> The task
Please repeat the data exactly, leaving nothing out.

> Data
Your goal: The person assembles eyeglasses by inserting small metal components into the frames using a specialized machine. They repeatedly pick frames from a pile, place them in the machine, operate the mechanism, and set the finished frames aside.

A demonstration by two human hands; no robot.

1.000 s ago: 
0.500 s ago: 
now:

> Worked solution
Your goal: The person assembles eyeglasses by inserting small metal components into the frames using a specialized machine. They repeatedly pick frames from a pile, place them in the machine, operate the mechanism, and set the finished frames aside.

A demonstration by two human hands; no robot.

1.000 s ago: 
0.500 s ago: 
now:

The response has been given in full.